REQUIRED WORK:
From the entries below, report how many lines contain the string "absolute". Only the number is wanted.

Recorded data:
⁂

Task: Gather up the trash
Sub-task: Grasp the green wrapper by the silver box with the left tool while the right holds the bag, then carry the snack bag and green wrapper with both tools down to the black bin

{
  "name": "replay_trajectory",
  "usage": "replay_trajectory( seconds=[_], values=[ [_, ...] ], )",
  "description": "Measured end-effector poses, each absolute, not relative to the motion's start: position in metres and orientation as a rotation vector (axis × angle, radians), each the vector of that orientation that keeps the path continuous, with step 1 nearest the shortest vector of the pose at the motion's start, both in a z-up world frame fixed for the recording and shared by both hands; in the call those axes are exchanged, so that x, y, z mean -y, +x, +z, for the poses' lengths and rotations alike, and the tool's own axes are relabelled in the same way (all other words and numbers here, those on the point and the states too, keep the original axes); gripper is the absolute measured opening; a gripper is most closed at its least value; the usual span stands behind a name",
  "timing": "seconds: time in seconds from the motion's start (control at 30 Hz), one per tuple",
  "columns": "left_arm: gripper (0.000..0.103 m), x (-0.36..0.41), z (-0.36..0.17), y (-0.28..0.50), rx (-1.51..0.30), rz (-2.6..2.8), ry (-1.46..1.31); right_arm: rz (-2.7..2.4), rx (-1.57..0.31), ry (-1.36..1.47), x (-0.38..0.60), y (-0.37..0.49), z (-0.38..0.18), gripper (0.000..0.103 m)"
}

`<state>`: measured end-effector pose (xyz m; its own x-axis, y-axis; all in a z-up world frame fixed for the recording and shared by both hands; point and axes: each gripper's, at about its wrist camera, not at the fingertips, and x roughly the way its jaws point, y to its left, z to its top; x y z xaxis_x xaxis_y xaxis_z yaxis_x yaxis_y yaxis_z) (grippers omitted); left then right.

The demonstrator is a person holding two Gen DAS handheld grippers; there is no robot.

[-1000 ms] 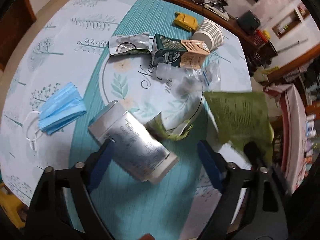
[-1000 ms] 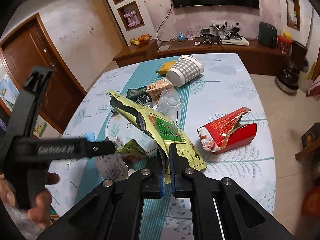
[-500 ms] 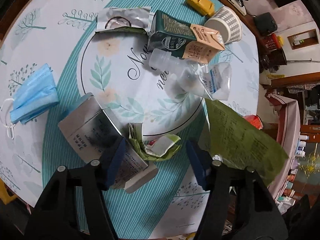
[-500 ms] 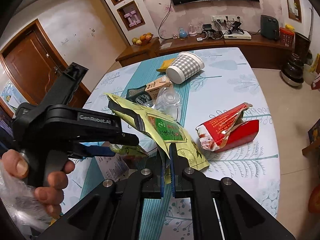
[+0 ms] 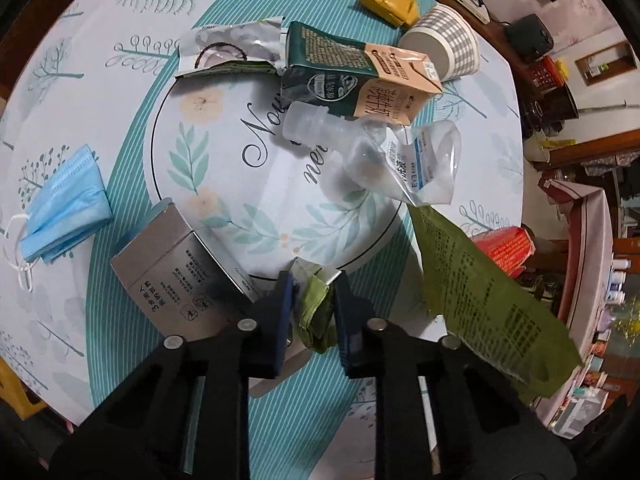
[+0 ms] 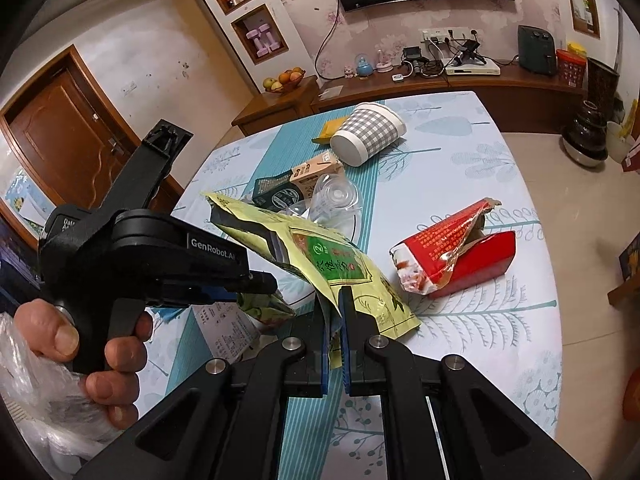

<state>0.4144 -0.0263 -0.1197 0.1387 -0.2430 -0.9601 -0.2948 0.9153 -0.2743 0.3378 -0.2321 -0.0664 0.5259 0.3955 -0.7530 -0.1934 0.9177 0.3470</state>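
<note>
One paper cup (image 5: 444, 46), one milk carton (image 5: 356, 76), one face mask (image 5: 64, 208), one plastic bottle (image 5: 340, 140) — two grippers, three foil pouches.

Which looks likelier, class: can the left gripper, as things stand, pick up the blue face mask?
Probably not yet: the left gripper is shut on a crumpled green wrapper. The blue face mask lies uncovered, off to its left.

We see a teal-striped tablecloth (image 5: 120, 8) with tree prints, a blue mask (image 5: 66, 208), a grey-checked cup (image 5: 448, 40), a red packet (image 6: 444, 252), and a yellow-green pouch (image 6: 320, 252).
</note>
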Motion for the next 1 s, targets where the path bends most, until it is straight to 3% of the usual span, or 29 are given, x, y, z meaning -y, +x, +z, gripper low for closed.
replay_trajectory(
  seconds=[0.2, 0.5, 0.8, 1.0],
  values=[
    [0.009, 0.022, -0.107, 0.393, -1.435, -0.006, -0.446, 0.338, -0.938, 0.260, 0.234, 0.323, -0.056, 0.004],
    [0.009, 0.007, -0.036, 0.328, -1.331, -0.151, -0.338, 0.281, -0.861, 0.313, 0.229, 0.270, -0.009, 0.002],
    [0.009, -0.029, 0.018, 0.227, -1.253, -0.377, -0.210, 0.130, -0.764, 0.387, 0.191, 0.148, 0.040, 0.002],
    [0.009, -0.061, 0.025, 0.163, -1.237, -0.480, -0.143, 0.063, -0.750, 0.397, 0.143, 0.055, 0.045, 0.002]
  ],
)
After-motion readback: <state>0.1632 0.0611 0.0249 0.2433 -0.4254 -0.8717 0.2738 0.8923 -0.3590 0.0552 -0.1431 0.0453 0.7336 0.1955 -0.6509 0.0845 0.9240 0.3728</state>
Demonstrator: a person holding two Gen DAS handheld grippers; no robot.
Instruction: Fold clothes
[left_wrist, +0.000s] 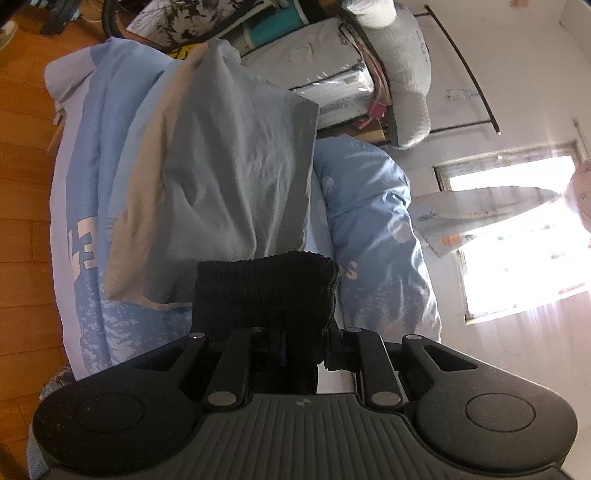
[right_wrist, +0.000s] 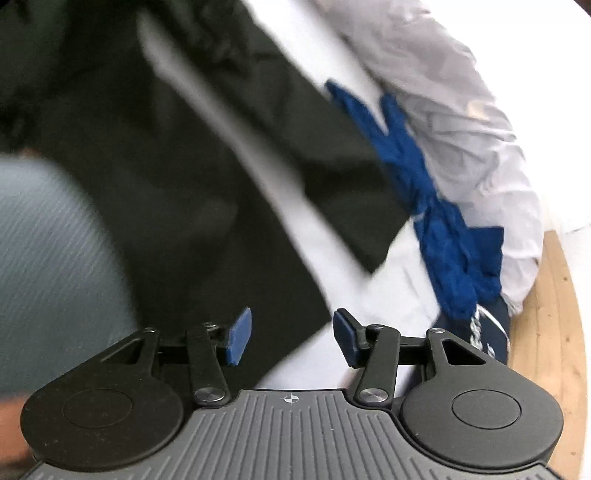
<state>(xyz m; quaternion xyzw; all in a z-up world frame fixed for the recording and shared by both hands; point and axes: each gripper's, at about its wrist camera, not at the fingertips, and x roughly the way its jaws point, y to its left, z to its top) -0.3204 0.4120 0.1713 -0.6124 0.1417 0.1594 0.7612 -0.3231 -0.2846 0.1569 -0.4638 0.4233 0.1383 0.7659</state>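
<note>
Black ribbed knit cuff at lower centre sits clamped in the left gripper while the right gripper stands apart, empty; the one-sided hold risks the garment sagging crooked.

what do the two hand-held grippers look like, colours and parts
Both look alike: a grey ribbed body with a small crosshair mark, round black housings on either side and black linkage arms with silver pivot pins. The right hand-held gripper shows blue rectangular finger pads. On the left hand-held gripper the pads are hidden.
</note>
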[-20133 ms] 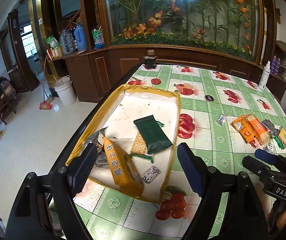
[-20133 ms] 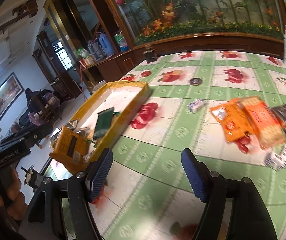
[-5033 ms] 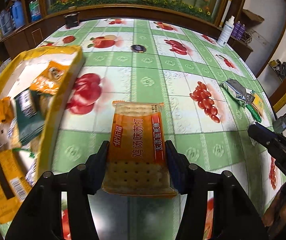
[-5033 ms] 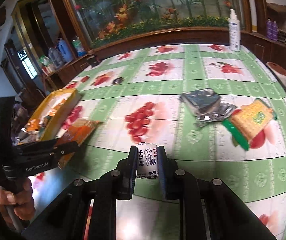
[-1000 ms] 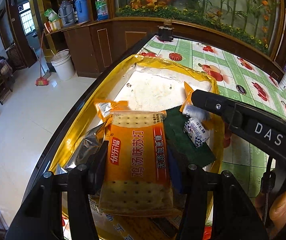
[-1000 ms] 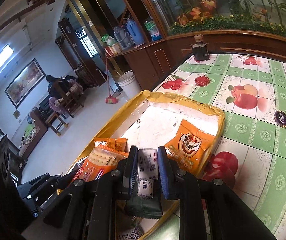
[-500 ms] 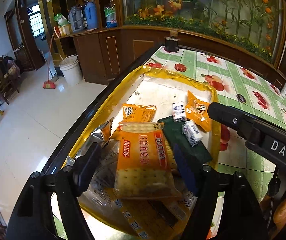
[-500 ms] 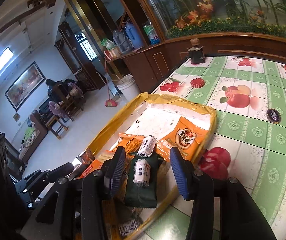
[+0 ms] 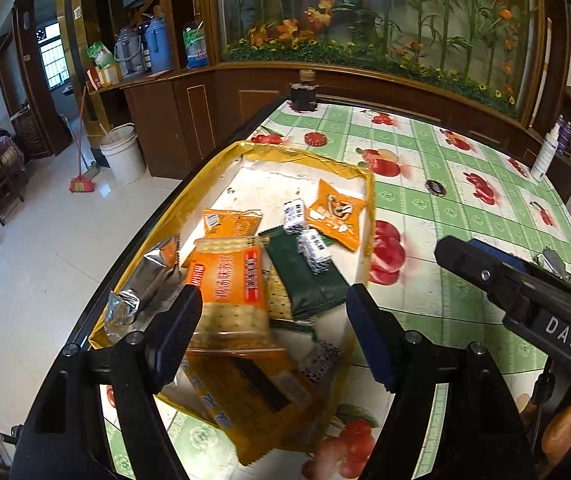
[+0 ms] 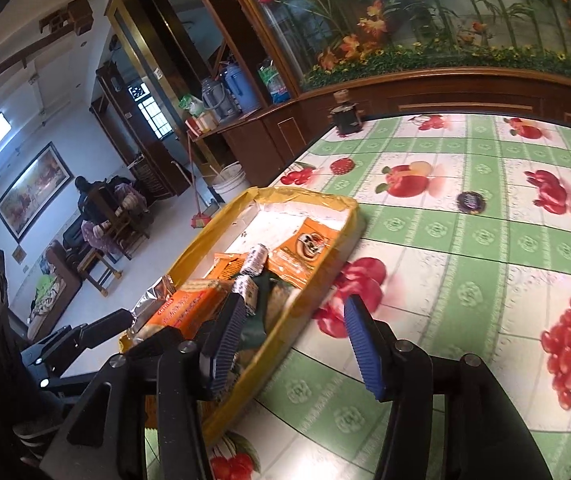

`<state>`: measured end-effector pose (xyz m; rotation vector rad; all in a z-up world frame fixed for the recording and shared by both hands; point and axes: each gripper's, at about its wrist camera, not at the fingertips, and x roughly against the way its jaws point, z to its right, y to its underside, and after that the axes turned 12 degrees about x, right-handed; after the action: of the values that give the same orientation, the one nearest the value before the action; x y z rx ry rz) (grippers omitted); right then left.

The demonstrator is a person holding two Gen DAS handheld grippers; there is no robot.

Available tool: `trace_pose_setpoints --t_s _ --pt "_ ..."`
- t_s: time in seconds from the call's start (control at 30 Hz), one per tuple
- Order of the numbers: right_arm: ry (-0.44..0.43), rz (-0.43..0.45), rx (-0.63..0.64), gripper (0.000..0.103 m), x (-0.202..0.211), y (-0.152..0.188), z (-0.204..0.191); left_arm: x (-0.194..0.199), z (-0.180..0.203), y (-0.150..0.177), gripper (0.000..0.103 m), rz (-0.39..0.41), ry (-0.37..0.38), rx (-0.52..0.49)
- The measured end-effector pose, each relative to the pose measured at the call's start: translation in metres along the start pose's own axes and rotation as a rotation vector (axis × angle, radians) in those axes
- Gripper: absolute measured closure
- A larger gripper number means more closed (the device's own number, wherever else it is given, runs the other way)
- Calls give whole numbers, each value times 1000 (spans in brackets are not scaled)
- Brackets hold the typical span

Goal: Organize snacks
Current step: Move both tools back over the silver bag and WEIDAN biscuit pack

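Note:
A yellow-rimmed tray [image 9: 368, 216] [image 10: 305, 200] at the table's left edge holds several snack packs. The orange cracker pack [image 9: 227, 280] [image 10: 183, 310] lies on top of them, free of my left gripper [image 9: 273, 322], which hovers open just above and behind it. Two small white wrapped candies [image 9: 294, 214] [image 9: 315, 252] rest by a dark green packet [image 9: 305, 280] and an orange packet [image 9: 335, 214]. My right gripper [image 10: 293, 332] is over the tray's right rim, its jaws opening with nothing between them. It also shows at the right of the left wrist view as the right gripper [image 9: 505, 276].
The table wears a green checked fruit-print cloth [image 10: 465, 292]. On it are a black jar [image 9: 302, 94] at the far edge, a dark round lid [image 9: 435, 188], a white bottle [image 9: 545, 152] and silver packets [image 9: 551, 258] at right. A white bucket [image 9: 121, 154] stands on the floor.
Both grippers have opened and drawn back from the tray. The cracker pack and the white candy, held a second ago, now lie in the tray.

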<state>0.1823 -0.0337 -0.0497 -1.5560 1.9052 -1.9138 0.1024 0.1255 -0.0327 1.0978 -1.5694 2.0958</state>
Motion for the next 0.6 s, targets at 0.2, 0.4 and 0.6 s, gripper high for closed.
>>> trace_pose_setpoints --t_s 0.2,0.4,0.6 --pt "61 9 -46 49 33 25 26 4 27 7 28 -21 52 -37" --pt "167 6 -128 45 76 60 73 4 66 19 28 -59 109 -111" --pt "282 15 -226 43 129 98 122 4 109 34 29 -105 170 -159"
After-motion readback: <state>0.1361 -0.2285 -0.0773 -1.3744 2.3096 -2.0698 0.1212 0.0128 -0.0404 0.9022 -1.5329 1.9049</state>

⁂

THE ANSWER:
2